TASK TO CARRY OUT: When a line below holds the string "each", show that line.

RECORDED DATA section start

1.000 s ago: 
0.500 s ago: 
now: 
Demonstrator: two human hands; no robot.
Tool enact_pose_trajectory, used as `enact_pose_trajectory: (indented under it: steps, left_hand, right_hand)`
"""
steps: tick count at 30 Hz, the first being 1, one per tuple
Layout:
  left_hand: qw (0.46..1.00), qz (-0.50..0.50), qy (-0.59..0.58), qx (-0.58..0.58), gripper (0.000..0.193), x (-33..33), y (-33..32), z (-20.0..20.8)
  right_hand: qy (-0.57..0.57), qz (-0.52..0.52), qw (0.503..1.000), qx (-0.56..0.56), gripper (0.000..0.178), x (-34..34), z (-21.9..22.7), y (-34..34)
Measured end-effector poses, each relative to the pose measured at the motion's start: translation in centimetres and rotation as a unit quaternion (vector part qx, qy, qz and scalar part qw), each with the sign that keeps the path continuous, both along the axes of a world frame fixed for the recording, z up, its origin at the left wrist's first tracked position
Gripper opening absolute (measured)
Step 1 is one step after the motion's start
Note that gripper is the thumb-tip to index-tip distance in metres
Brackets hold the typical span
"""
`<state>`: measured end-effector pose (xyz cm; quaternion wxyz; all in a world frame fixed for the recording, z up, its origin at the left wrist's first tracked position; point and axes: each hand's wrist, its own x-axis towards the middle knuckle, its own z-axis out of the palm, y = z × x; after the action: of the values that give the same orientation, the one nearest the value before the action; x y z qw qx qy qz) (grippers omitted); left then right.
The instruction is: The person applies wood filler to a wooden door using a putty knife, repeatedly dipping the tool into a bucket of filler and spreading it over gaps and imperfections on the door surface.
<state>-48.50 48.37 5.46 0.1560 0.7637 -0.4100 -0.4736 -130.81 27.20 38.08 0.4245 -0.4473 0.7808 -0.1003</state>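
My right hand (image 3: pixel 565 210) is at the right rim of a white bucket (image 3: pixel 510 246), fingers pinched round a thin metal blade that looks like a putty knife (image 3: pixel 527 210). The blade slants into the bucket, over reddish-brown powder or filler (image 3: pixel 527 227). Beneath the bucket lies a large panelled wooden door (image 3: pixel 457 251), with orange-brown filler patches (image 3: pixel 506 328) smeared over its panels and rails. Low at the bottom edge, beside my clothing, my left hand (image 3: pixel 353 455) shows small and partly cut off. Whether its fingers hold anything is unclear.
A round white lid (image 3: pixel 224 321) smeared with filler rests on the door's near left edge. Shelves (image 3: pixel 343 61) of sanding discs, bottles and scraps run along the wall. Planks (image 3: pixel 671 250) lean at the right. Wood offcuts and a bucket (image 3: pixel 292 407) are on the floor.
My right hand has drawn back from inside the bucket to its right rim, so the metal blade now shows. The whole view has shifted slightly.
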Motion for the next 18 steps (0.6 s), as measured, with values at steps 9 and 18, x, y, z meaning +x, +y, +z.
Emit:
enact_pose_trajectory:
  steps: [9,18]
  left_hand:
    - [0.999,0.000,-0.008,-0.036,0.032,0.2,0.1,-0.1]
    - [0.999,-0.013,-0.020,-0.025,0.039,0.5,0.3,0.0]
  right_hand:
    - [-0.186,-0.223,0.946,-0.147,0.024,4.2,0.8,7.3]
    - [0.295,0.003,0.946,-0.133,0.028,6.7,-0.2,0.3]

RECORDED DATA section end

ANSWER BOX:
Measured end-effector poses, each relative to the pose measured at the motion's start: translation in centimetres and rotation as a unit quaternion (vector part qx, qy, qz and scalar part qw), each with the sign that keeps the path continuous, both along the axes of a world frame fixed for the recording, z up, its origin at the left wrist's first tracked position
`<state>`: measured end-effector pose (xyz cm; quaternion wxyz; all in a world frame fixed for the recording, z up, its origin at the left wrist's first tracked position; point and axes: each hand's wrist, its own x-axis towards the middle knuckle, its own z-axis out of the palm, y = z × x; after the action: of the values that give the same orientation, the one nearest the value before the action; x y z qw qx qy qz) (grippers omitted); left then right.

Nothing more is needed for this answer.